Elezioni libere sono condizione essenziale per il rapporto UE-Tailandia

Sono stati i Diritti umani il fulcro delle discussioni sostenute durante la visita in Tailandia dal 16 al 18 luglio 2018 dalla delegazione della Sottocommissione per i diritti umani (DROI) del Parlamento europeo che ho presieduto.
Durante la visita di tre giorni, abbiamo partecipato a riunioni con il governo della Tailandia, organizzazioni della società civile, partiti politici e abbiamo visitato la provincia di Samut Sakhon per discutere dei diritti del lavoro nel settore della pesca, dei diritti dei lavoratori migranti, delle questioni relative alla tratta di esseri umani e delle imminenti elezioni parlamentari.
Ho apprezzato le discussioni aperte e franche che abbiamo avuto con le autorità. Accolgo con favore l’avvio del dialogo sul lavoro UE-Tailandia per affrontare un’ampia gamma di questioni, tra cui il legame tra le esigenze giuridiche e la conseguente attuazione dei diritti dei lavoratori nel settore della pesca. Considero questo uno sviluppo positivo che aiuterà le due parti a incentivare le migliori pratiche nella lotta al lavoro forzato e nella riduzione della vulnerabilità dei lavoratori migranti. Incoraggio il governo a intraprendere ulteriori azioni ratificando le convenzioni dell’OIL 188 (sul lavoro nella pesca), 87 (libertà di associazione e diritto di organizzazione) e 98 (diritto di organizzazione e contrattazione collettiva). Questo sarebbe un passo importante nella giusta direzione. Anche lo sforzo del governo per combattere la tratta di esseri umani perseguendo e condannando i trafficanti è un altro passo positivo.

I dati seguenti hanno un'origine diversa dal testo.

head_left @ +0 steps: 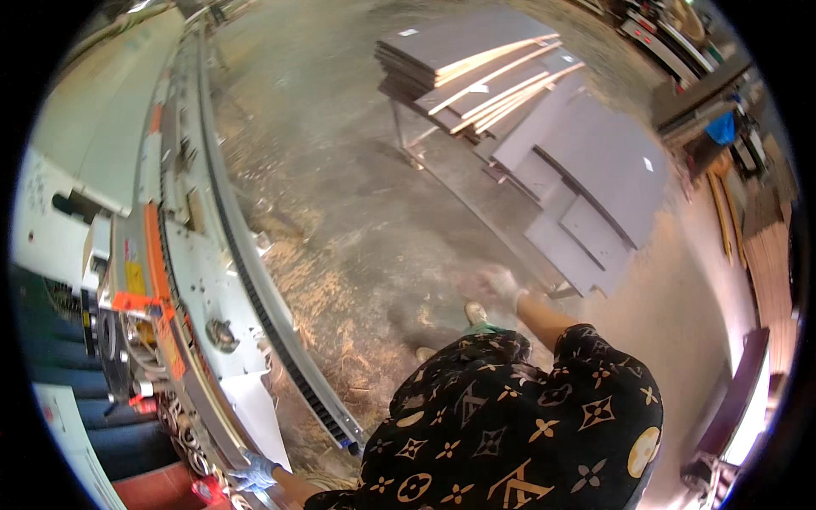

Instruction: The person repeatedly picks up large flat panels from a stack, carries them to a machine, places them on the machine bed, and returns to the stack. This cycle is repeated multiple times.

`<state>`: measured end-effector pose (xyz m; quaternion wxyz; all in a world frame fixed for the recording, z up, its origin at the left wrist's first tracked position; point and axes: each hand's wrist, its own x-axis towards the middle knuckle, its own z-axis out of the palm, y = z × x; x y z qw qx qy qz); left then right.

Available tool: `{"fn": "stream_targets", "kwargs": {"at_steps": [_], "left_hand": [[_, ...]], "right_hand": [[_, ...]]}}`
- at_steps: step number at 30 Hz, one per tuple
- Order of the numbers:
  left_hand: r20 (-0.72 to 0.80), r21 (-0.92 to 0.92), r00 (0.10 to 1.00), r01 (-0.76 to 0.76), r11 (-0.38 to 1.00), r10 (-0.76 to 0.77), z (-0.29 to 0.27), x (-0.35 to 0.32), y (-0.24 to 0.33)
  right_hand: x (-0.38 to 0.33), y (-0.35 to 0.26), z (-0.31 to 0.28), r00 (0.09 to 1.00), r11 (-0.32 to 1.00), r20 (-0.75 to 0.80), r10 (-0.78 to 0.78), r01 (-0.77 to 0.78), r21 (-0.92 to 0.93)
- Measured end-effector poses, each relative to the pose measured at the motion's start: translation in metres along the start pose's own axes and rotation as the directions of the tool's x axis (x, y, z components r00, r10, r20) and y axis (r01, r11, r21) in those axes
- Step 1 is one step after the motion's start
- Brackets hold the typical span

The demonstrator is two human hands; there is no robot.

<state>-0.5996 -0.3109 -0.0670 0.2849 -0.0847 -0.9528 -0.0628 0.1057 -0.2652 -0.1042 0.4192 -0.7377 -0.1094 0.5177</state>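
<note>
My left hand (255, 471), in a pale blue-grey glove, is at the near end of a long machine (223, 327) on the left. Its fingers are stretched out over the machine's metal edge, and nothing shows in them. My right hand (497, 287), in a whitish glove, hangs over the floor in front of me. Motion smears its fingers, and I make out nothing held. Nearest to it, on the right, lie grey-brown panels (595, 153) on a low metal frame (476, 217).
Beyond them is a stack of dark panels (467, 38) with pale edges. A black toothed track (246, 285) runs along the machine. Sawdust (314, 297) is scattered over the concrete floor (340, 153). Brown sheets (769, 280) stand at the far right.
</note>
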Motion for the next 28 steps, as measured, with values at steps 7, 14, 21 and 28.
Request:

Pur riconoscendo questi sviluppi positivi, condivido una forte preoccupazione per la situazione dei diritti umani nel paese, comprese le restrizioni sui diritti civili e politici fondamentali quali libertà di parola, libertà di associazione e riunione.

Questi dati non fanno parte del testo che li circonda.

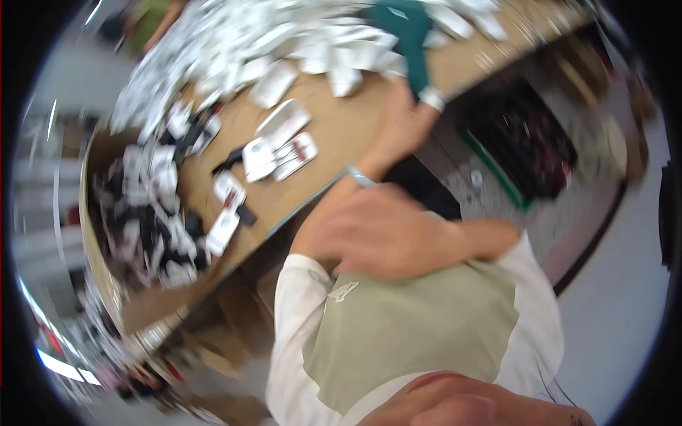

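My left arm, with a pale band on the wrist, reaches across the table edge. At its end my left hand (pixel 406 122) closes around the narrow lower end of a dark green gun-shaped thing (pixel 414 53). Its exact kind is blurred, and a small white part (pixel 431 98) shows beside the fingers. My right hand (pixel 362 231) crosses my chest and lies over my left arm near the elbow; motion smears its fingers. Past my left hand spreads a large heap of white shell-like trays (pixel 277 35). Nearer lie an open white case (pixel 284 121) and printed cards (pixel 295 156).
At left a cardboard box (pixel 92 184) holds a tangle of black and white pieces. Small white and black parts (pixel 227 220) lie beside it on the brown table (pixel 334 121). Right of the table, a black crate (pixel 526 142) with a green rim stands on the floor. A person (pixel 153 25) is at far left.
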`<act>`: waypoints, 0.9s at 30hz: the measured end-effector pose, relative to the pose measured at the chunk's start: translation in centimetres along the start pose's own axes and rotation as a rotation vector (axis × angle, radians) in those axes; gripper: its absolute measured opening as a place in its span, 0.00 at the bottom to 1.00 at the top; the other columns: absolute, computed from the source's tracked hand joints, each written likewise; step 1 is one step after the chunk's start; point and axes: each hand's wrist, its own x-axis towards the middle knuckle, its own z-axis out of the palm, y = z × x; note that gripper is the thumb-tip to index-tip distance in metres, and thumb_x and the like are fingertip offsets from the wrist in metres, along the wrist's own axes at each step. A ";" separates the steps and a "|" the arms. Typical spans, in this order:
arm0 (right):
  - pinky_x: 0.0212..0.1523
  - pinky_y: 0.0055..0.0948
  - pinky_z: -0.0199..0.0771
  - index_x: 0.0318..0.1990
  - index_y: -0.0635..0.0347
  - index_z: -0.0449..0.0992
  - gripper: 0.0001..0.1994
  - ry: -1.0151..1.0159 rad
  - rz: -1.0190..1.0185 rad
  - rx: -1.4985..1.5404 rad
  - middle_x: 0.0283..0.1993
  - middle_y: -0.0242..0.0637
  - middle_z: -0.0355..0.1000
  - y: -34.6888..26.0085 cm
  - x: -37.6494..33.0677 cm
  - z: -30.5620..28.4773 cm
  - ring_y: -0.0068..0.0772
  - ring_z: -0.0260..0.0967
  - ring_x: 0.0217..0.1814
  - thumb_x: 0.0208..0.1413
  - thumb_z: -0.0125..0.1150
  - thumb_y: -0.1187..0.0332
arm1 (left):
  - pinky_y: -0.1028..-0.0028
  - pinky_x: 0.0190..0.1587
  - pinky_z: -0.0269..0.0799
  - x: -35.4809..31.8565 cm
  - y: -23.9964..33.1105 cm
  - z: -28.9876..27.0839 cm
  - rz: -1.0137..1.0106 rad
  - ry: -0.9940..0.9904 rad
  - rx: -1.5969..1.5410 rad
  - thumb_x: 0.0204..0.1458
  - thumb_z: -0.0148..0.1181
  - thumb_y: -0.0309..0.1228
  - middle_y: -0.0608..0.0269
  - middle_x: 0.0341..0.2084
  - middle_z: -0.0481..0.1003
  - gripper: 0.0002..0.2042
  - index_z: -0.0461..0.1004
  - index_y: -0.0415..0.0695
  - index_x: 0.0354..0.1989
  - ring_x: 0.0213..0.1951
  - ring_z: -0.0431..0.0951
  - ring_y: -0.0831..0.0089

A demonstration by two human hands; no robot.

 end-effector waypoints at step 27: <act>0.50 0.46 0.73 0.42 0.70 0.75 0.21 -0.124 0.045 0.620 0.41 0.52 0.75 -1.4 2.1 11.0 0.53 0.72 0.46 0.67 0.53 0.54 | 0.76 0.34 0.63 -0.2 0.0 -0.5 -0.152 0.016 0.146 0.61 0.63 0.33 0.68 0.28 0.67 0.13 0.68 0.36 0.39 0.30 0.63 0.80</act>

Il ritorno alla democrazia attraverso elezioni libere, eque e inclusive costituisce una condizione essenziale per il rapporto UE-Tailandia che consente la ripresa dei negoziati sull’accordo di libero scambio (ALS) e la firma del partenariato UE-Thailandia e accordo di cooperazione (PCA).
Il Parlamento europeo presterà particolare attenzione al prossimo processo elettorale e allo stesso tempo valuterà regolarmente la situazione dei difensori dei diritti umani e le condizioni di lavoro nelle industrie di trasformazione della pesca e dei prodotti alimentari, compresi i diritti dei lavoratori migranti, con particolare attenzione la lotta contro la tratta di esseri umani e il lavoro forzato con l’obiettivo di migliorare il rispetto dei diritti umani.
I passi che deve compiere ora la Tailandia per fare in modo che i rapporti con l’UE incrementino portando vantaggi a entrambe le parti sono:
· Organizzare elezioni generali libere ed eque in linea con gli standard internazionali al fine di ripristinare un governo civile democraticamente eletto con istituzioni democratiche funzionali;
· Ripristinare i diritti civili e politici in linea con gli obblighi internazionali della Tailandia abolendo tutte le restrizioni alla libertà di espressione, alla libertà di riunione e all’associazione con un ambiente favorevole ai partiti politici, alle organizzazioni della società civile e ai difensori dei diritti umani per esercitare i loro diritti liberamente e pacificamente;
· Rispettare gli impegni assunti dal governo thailandese nell’Annual Periodic Review (UPR) 2016 e nel suo terzo piano d’azione sui diritti umani per compiere passi concreti verso l’abolizione della pena di morte;
· Riconsiderare l’uso sproporzionato delle leggi che spesso comportano pene detentive contro i difensori dei diritti umani e le indagini sulle violazioni dei diritti umani commesse dalle forze di sicurezza per promuovere lo stato di diritto e porre fine all’impunità.